TASK DETAILS: Output the full listing below exactly, without the pictures.

THE DATA:
Start of Block

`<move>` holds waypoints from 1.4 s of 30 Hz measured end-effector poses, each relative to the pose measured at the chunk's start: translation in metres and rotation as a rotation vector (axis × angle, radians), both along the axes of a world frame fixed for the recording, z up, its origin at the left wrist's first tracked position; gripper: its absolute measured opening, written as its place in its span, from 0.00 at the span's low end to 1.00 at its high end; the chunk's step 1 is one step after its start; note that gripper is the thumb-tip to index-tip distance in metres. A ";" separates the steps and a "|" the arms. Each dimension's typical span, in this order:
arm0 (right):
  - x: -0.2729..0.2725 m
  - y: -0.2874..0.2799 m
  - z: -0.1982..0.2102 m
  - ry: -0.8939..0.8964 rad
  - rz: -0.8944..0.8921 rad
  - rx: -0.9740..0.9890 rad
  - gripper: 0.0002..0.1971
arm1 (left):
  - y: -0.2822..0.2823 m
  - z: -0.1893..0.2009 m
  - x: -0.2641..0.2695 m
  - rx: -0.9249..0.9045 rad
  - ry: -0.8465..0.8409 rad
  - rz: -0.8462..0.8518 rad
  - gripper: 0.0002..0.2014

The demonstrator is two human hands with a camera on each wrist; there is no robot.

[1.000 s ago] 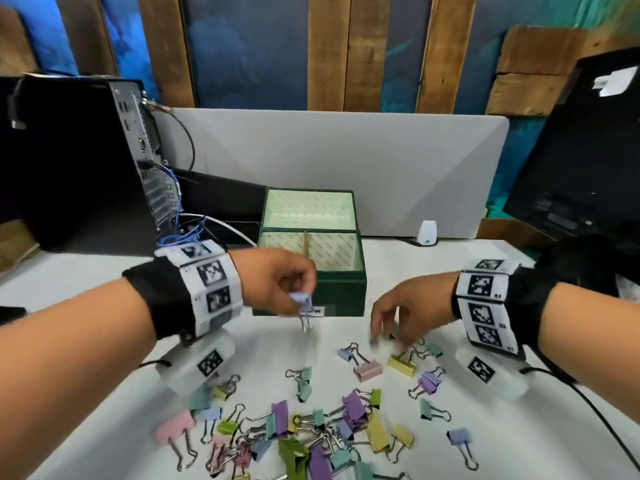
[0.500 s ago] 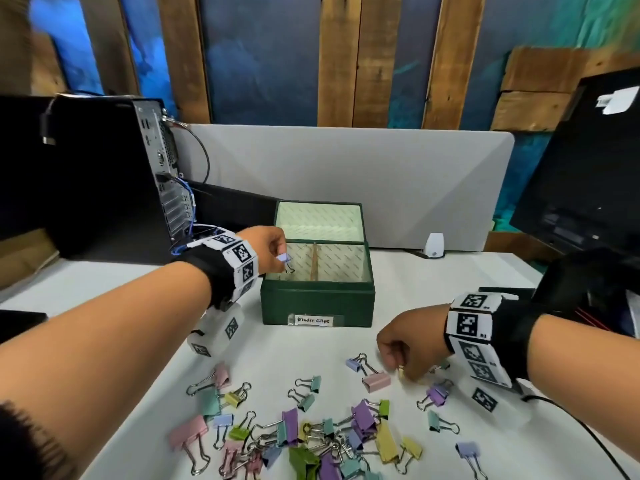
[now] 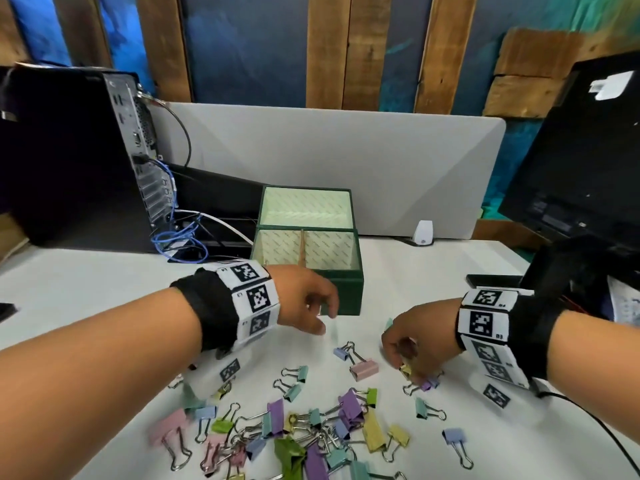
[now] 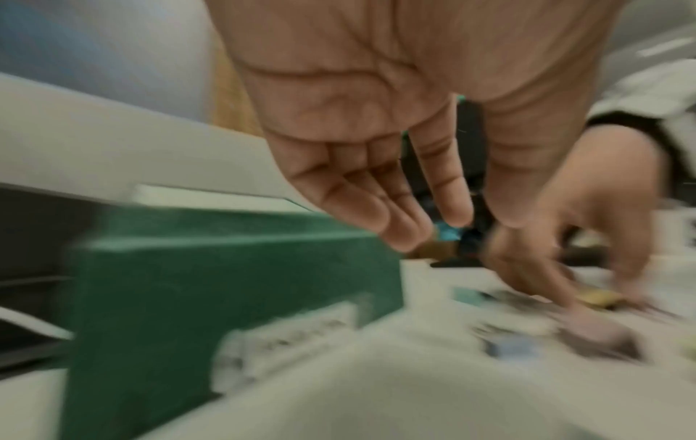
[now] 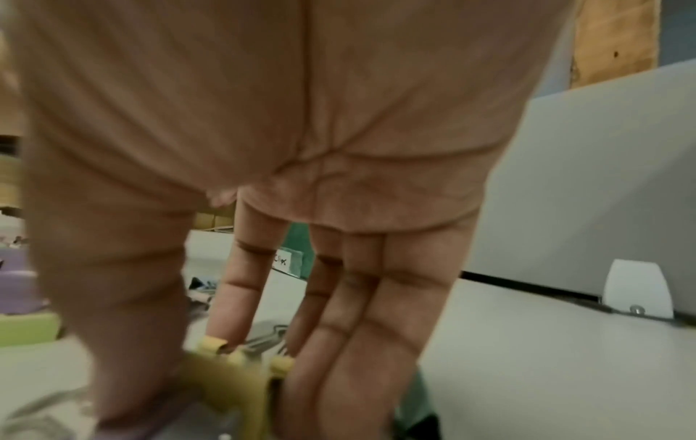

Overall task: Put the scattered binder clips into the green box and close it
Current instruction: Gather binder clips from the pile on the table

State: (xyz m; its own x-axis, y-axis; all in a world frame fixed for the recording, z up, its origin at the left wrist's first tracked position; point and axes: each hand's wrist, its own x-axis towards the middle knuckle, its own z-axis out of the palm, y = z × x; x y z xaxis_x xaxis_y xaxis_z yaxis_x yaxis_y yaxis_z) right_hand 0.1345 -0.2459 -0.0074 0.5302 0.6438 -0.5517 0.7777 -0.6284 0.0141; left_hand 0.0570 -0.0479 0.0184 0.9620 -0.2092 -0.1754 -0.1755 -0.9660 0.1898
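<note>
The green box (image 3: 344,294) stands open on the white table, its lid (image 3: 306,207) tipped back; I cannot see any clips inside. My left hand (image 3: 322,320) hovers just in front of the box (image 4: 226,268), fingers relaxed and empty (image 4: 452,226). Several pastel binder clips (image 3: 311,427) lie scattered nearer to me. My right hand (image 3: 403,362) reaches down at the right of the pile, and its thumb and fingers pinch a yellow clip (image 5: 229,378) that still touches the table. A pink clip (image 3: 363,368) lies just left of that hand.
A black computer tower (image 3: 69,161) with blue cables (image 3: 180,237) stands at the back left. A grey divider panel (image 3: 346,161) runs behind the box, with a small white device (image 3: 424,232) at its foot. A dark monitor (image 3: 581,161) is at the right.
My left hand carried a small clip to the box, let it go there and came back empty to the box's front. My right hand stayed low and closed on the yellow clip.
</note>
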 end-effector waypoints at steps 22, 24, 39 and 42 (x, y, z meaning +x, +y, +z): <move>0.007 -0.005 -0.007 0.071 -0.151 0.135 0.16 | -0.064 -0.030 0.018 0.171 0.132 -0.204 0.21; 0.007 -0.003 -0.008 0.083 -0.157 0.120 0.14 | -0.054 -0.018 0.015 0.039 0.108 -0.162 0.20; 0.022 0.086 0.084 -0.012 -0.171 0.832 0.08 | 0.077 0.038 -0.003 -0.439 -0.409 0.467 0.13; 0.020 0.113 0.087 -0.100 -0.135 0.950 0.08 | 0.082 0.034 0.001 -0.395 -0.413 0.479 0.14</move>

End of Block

FINISHED TASK:
`<move>` holds waypoints from 1.4 s of 30 Hz measured end-effector poses, each relative to the pose measured at the chunk's start: translation in metres and rotation as a rotation vector (axis × angle, radians), both along the axes of a world frame fixed for the recording, z up, its origin at the left wrist's first tracked position; gripper: its absolute measured opening, written as its place in its span, from 0.00 at the span's low end to 1.00 at its high end; the chunk's step 1 is one step after its start; note that gripper is the thumb-tip to index-tip distance in metres. A ";" separates the steps and a "|" the arms. Each dimension's typical span, in this order:
arm0 (right):
  - x: -0.2729..0.2725 m
  - y: -0.2874..0.2799 m
  - z: -0.1982..0.2102 m
  - ry: -0.8939..0.8964 rad
  - rz: -0.8944..0.8921 rad
  - rx: -0.9740..0.9890 rad
  - gripper: 0.0002..0.1971
arm1 (left):
  - y: -0.2822..0.2823 m
  - z: -0.1893..0.2009 m
  - x: -0.2641..0.2695 m
  - rx: -0.9249..0.9045 rad
  - ry: -0.8465..0.8409 rad
  - rz: -0.8462..0.8518 rad
  - gripper: 0.0002..0.2014

The demonstrator is two human hands with a camera on each wrist; there is no robot.

[1.000 s ago] 
[0.500 s ago] 
[now] 
[now] 
[now] 

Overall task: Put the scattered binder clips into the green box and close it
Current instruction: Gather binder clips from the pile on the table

State: (xyz m; its own x-axis, y-axis; all in a world frame fixed for the recording, z up, its origin at the left wrist's first tracked position; point and axes: each hand's wrist, its own x-axis towards the middle knuckle, its own z-axis out of the palm, y = z × x; x y z xaxis_x xaxis_y xaxis_z yaxis_x yaxis_y yaxis_z) right_hand 0.1345 -0.2459 -0.0074 0.5302 0.6438 -0.5517 0.7777 -0.6284 0.0141; left_hand 0.0570 -0.0479 0.0184 0.9620 -0.2092 -0.1754 -0.1755 -0.9660 0.1898
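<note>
The green box (image 3: 344,294) stands open on the white table, its lid (image 3: 306,207) tipped back; I cannot see any clips inside. My left hand (image 3: 322,320) hovers just in front of the box (image 4: 226,268), fingers relaxed and empty (image 4: 452,226). Several pastel binder clips (image 3: 311,427) lie scattered nearer to me. My right hand (image 3: 403,362) reaches down at the right of the pile, and its thumb and fingers pinch a yellow clip (image 5: 229,378) that still touches the table. A pink clip (image 3: 363,368) lies just left of that hand.
A black computer tower (image 3: 69,161) with blue cables (image 3: 180,237) stands at the back left. A grey divider panel (image 3: 346,161) runs behind the box, with a small white device (image 3: 424,232) at its foot. A dark monitor (image 3: 581,161) is at the right.
My left hand carried a small clip to the box, let it go there and came back empty to the box's front. My right hand stayed low and closed on the yellow clip.
</note>
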 end-effector waypoints at steps 22, 24, 39 and 42 (x, y, z meaning +x, +y, +z): <move>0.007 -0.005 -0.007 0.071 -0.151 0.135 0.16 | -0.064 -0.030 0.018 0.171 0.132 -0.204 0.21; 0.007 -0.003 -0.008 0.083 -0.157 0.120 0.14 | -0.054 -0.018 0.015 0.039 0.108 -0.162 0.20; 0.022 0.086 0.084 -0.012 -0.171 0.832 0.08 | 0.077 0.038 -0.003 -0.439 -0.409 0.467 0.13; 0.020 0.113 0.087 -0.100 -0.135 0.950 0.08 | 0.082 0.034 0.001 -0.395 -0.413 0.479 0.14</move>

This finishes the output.